Please give back each entry below unaltered, leaving the pictures out.

= Source data =
------------------------------------
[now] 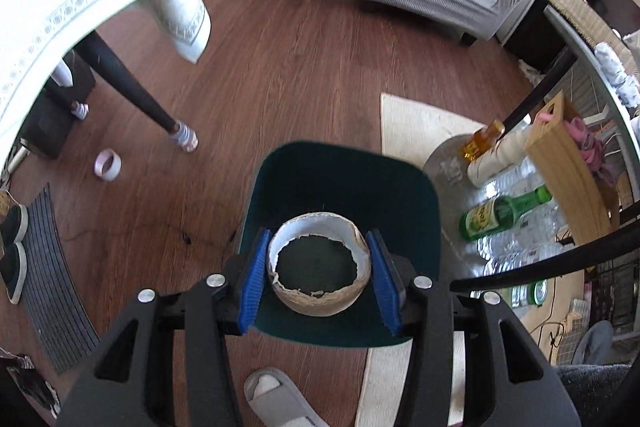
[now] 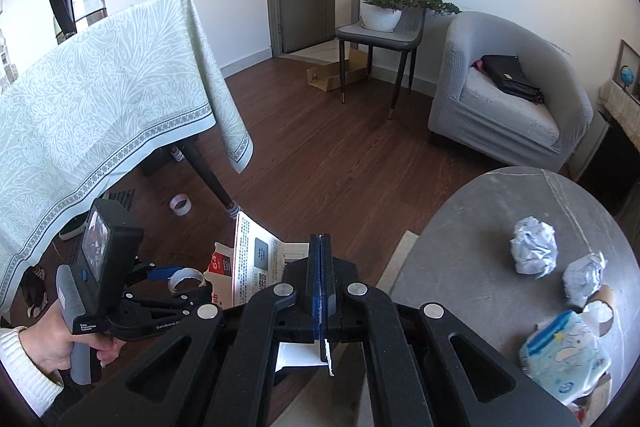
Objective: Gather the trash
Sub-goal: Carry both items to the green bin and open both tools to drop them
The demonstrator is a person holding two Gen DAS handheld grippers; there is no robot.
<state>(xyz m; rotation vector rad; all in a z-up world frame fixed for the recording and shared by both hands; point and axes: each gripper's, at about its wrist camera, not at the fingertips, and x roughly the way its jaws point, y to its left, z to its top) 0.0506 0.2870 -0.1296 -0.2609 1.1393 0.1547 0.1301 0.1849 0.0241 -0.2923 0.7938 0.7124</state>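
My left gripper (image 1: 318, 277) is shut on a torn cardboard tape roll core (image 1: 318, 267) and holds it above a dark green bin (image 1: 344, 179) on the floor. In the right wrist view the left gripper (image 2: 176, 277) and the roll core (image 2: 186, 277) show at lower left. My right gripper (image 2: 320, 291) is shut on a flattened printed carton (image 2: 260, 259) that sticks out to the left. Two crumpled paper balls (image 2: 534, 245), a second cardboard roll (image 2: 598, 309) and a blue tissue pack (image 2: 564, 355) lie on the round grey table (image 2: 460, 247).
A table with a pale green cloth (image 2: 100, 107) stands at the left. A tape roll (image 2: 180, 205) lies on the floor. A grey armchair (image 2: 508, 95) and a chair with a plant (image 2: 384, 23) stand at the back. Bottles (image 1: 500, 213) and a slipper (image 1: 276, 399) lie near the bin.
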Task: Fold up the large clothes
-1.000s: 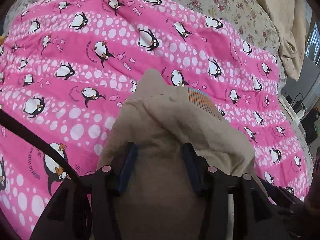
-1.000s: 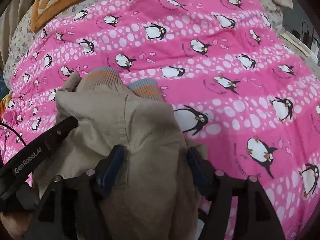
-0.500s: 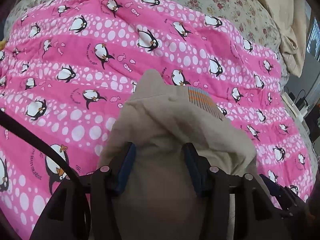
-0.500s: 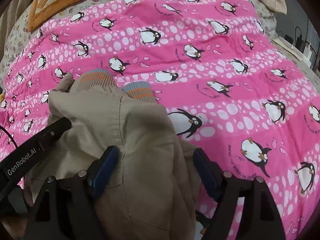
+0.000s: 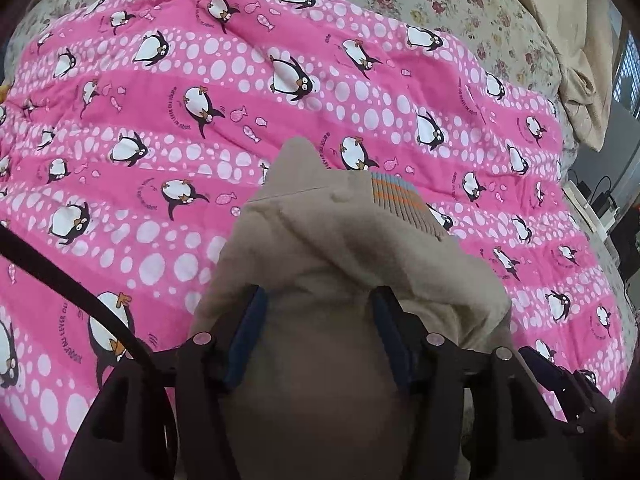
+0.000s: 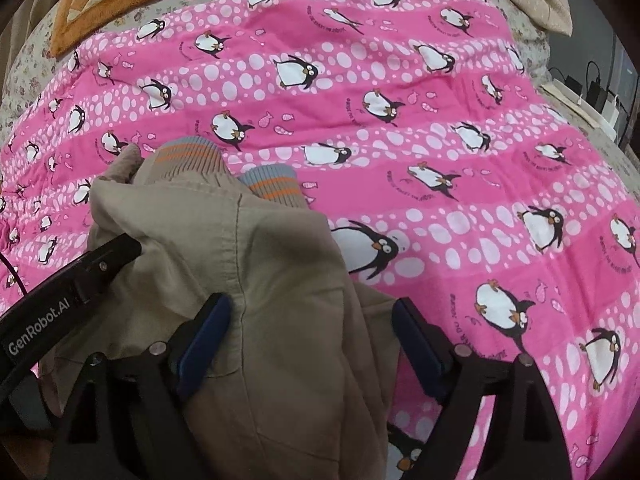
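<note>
- Bed (image 5: 460,4), floral sheet: we use it as the folding surface.
- Pink penguin blanket (image 6: 400,128): spread flat; we would lay the fold squarely on it.
- Tan jacket (image 5: 340,264), striped cuffs (image 6: 276,186): bunched over the blanket's near part, draped across both tools; we judge the edges need levelling first.
- Left hand-held gripper (image 5: 320,340): jaws part-open, cloth filling the gap; a firm pinch we cannot confirm.
- Right hand-held gripper (image 6: 312,344): jaws wide, cloth lying loosely between.

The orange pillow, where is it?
In the right wrist view the orange pillow lies at the top left, on the flowery sheet, just past the far edge of the pink penguin blanket.
</note>
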The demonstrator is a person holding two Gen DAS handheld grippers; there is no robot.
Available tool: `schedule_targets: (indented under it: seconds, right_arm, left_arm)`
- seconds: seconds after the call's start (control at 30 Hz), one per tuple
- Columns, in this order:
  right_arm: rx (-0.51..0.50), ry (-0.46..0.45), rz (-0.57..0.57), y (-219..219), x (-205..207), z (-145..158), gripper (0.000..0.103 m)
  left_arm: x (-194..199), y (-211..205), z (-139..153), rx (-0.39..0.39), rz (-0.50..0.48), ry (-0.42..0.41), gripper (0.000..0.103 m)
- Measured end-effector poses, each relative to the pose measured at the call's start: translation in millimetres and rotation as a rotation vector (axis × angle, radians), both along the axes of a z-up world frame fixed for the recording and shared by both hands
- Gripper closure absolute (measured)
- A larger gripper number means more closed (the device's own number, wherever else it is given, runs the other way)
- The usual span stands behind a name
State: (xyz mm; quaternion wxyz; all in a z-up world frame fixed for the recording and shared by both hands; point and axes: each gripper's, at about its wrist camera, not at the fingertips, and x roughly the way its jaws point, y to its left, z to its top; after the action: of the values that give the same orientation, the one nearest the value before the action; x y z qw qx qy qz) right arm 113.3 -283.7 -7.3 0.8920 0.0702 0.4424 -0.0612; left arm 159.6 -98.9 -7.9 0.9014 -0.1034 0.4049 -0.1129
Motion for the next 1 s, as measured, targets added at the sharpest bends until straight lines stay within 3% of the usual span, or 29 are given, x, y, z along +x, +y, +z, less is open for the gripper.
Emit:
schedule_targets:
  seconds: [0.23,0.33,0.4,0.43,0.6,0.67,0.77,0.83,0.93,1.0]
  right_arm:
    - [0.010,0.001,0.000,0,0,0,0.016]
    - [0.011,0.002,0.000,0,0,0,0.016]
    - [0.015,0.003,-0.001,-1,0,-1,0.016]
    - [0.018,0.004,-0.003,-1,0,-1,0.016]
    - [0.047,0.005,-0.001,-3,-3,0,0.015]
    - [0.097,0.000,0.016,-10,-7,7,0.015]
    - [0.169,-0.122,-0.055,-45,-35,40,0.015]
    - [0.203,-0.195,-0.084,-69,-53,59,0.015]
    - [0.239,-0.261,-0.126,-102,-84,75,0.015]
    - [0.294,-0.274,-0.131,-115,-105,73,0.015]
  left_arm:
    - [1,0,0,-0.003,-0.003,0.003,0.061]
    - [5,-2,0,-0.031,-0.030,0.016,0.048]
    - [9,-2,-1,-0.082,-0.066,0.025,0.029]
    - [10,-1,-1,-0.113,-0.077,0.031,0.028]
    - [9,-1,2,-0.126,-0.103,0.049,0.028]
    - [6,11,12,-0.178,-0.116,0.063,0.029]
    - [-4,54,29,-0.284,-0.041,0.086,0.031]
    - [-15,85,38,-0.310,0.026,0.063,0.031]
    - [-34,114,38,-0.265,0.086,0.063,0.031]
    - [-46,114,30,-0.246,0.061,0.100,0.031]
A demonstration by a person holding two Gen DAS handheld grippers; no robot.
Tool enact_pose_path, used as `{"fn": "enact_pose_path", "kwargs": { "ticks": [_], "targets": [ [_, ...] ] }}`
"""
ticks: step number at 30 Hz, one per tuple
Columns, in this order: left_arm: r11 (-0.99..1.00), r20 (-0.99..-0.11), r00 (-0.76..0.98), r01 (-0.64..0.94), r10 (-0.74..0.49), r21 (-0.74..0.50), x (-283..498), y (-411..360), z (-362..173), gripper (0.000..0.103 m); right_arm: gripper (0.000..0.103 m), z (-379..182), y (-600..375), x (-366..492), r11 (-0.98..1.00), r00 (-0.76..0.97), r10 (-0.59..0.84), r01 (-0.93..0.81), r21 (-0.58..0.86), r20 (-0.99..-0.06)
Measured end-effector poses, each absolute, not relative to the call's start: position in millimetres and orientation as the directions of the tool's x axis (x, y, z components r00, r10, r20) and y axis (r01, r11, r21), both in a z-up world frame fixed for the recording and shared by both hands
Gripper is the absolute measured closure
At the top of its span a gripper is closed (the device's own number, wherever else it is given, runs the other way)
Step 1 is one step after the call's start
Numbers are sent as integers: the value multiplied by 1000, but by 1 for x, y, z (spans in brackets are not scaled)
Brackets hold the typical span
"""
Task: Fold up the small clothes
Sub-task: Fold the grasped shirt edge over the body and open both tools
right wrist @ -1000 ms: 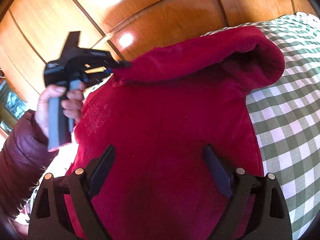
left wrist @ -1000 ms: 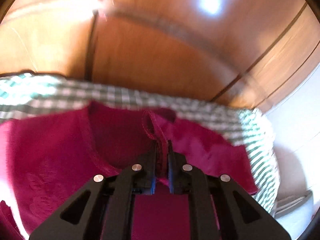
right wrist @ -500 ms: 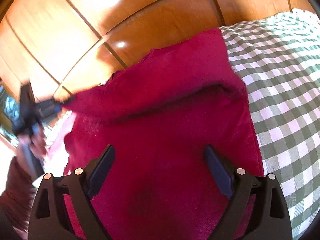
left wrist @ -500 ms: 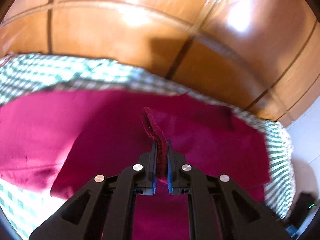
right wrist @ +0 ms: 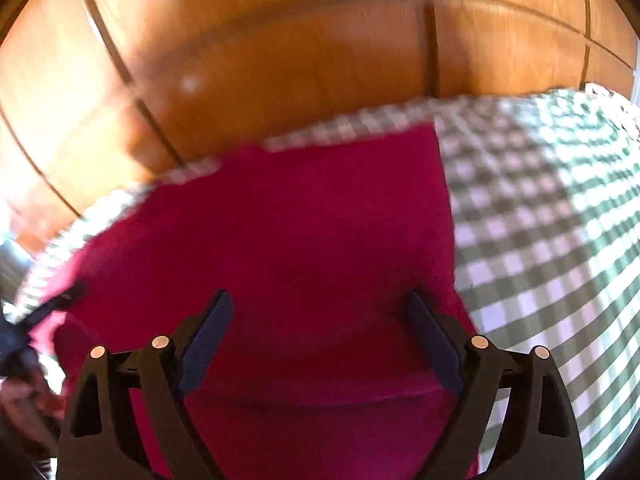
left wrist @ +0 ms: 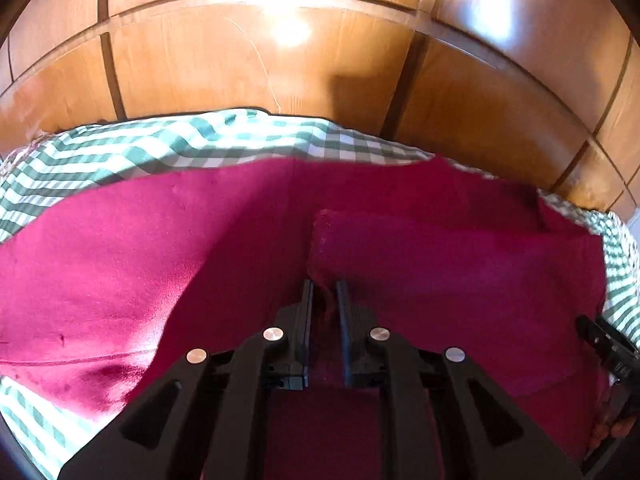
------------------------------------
= Response =
[now] 
[now] 
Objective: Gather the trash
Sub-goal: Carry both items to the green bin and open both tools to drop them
The demonstrator is a person holding two Gen DAS handheld grippers; there is no robot.
<state>(xyz m; rotation vector rad; all in a z-up world frame fixed for the recording and shared by both hands; point and axes: each gripper's, at about its wrist camera, not at the fingertips, and x roughly the way its jaws point, y to its left, z to its top) 0.0506 0.2870 -0.1296 -0.2609 1.1393 0.1547 0.1301 0.1849 0.0241 -0.2923 0.7938 0.7124</state>
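My left gripper (image 1: 318, 277) is shut on a torn cardboard tape roll core (image 1: 318, 267) and holds it above a dark green bin (image 1: 344, 179) on the floor. In the right wrist view the left gripper (image 2: 176, 277) and the roll core (image 2: 186, 277) show at lower left. My right gripper (image 2: 320, 291) is shut on a flattened printed carton (image 2: 260, 259) that sticks out to the left. Two crumpled paper balls (image 2: 534, 245), a second cardboard roll (image 2: 598, 309) and a blue tissue pack (image 2: 564, 355) lie on the round grey table (image 2: 460, 247).
A table with a pale green cloth (image 2: 100, 107) stands at the left. A tape roll (image 2: 180, 205) lies on the floor. A grey armchair (image 2: 508, 95) and a chair with a plant (image 2: 384, 23) stand at the back. Bottles (image 1: 500, 213) and a slipper (image 1: 276, 399) lie near the bin.
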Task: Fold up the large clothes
-1.000s: 
-1.000s: 
-0.500s: 
-0.500s: 
+0.000s: 
+0.000s: 
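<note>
- Bed (image 5: 460,4), floral sheet: we use it as the folding surface.
- Pink penguin blanket (image 6: 400,128): spread flat; we would lay the fold squarely on it.
- Tan jacket (image 5: 340,264), striped cuffs (image 6: 276,186): bunched over the blanket's near part, draped across both tools; we judge the edges need levelling first.
- Left hand-held gripper (image 5: 320,340): jaws part-open, cloth filling the gap; a firm pinch we cannot confirm.
- Right hand-held gripper (image 6: 312,344): jaws wide, cloth lying loosely between.

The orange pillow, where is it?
In the right wrist view the orange pillow lies at the top left, on the flowery sheet, just past the far edge of the pink penguin blanket.
</note>
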The demonstrator is a person holding two Gen DAS handheld grippers; there is no robot.
Available tool: `schedule_targets: (indented under it: seconds, right_arm, left_arm)`
- seconds: seconds after the call's start (control at 30 Hz), one per tuple
- Columns, in this order:
  right_arm: rx (-0.51..0.50), ry (-0.46..0.45), rz (-0.57..0.57), y (-219..219), x (-205..207), z (-145..158), gripper (0.000..0.103 m)
  left_arm: x (-194..199), y (-211..205), z (-139..153), rx (-0.39..0.39), rz (-0.50..0.48), ry (-0.42..0.41), gripper (0.000..0.103 m)
- Measured end-effector poses, each relative to the pose measured at the call's start: translation in millimetres and rotation as a rotation vector (axis × angle, radians), both along the axes of a z-up world frame fixed for the recording and shared by both hands
- Gripper closure absolute (measured)
- A larger gripper number means more closed (the device's own number, wherever else it is given, runs the other way)
- The usual span stands behind a name
State: (xyz mm; quaternion wxyz; all in a z-up world frame fixed for the recording and shared by both hands; point and axes: each gripper's, at about its wrist camera, not at the fingertips, and x roughly the way its jaws point, y to its left, z to its top; after the action: of the values that give the same orientation, the one nearest the value before the action; x y z qw qx qy qz) right arm 113.3 -283.7 -7.3 0.8920 0.0702 0.4424 -0.0612; left arm 159.6 -98.9 -7.9 0.9014 -0.1034 0.4049 -0.1129
Motion for the next 1 s, as measured, targets added at the sharpest bends until straight lines stay within 3% of the usual span, or 29 are given, x, y, z along +x, +y, +z, less is open for the gripper.
Emit:
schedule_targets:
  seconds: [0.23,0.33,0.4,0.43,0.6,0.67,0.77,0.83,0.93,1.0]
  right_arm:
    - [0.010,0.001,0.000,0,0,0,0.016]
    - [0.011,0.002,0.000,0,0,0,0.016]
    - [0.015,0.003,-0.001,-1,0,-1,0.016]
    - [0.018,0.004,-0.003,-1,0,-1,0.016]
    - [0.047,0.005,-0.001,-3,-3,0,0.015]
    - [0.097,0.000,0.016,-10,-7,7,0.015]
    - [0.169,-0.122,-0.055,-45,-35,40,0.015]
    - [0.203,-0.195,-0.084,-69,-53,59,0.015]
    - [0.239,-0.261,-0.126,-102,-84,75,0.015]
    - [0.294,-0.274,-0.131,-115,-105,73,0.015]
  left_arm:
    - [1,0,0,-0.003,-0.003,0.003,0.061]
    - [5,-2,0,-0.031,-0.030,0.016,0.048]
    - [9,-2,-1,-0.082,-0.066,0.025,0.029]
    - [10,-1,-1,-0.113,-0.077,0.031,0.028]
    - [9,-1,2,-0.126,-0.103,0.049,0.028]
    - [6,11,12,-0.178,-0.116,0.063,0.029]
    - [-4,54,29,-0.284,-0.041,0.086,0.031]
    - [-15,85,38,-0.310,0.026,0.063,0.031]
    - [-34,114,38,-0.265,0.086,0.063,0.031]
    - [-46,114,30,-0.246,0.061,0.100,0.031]
A demonstration by a person holding two Gen DAS handheld grippers; no robot.
Tool enact_pose_path, used as `{"fn": "enact_pose_path", "kwargs": { "ticks": [_], "targets": [ [_, ...] ] }}`
"""
ticks: step number at 30 Hz, one per tuple
Columns, in this order: left_arm: r11 (-0.99..1.00), r20 (-0.99..-0.11), r00 (-0.76..0.98), r01 (-0.64..0.94), r10 (-0.74..0.49), r21 (-0.74..0.50), x (-283..498), y (-411..360), z (-362..173), gripper (0.000..0.103 m); right_arm: gripper (0.000..0.103 m), z (-379..182), y (-600..375), x (-366..492), r11 (-0.98..1.00), r00 (-0.76..0.97), r10 (-0.59..0.84), r01 (-0.93..0.81), r21 (-0.58..0.86), r20 (-0.99..-0.06)
Measured end-effector poses, each absolute, not relative to the call's start: position in millimetres and orientation as the directions of the tool's x axis (x, y, z components r00, r10, r20) and y axis (r01, r11, r21), both in a z-up world frame fixed for the recording and shared by both hands
Gripper is the absolute measured closure
At the top of its span a gripper is closed (the device's own number, wherever else it is given, runs the other way)
Step 1 is one step after the call's start
Numbers are sent as integers: the value multiplied by 1000, but by 1 for x, y, z (spans in brackets are not scaled)
Brackets hold the typical span
"""
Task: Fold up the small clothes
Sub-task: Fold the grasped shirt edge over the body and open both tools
right wrist @ -1000 ms: 
left wrist @ -1000 ms: 
right wrist @ -500 ms: 
left wrist @ -500 ms: 
right wrist @ +0 ms: 
left wrist @ +0 ms: 

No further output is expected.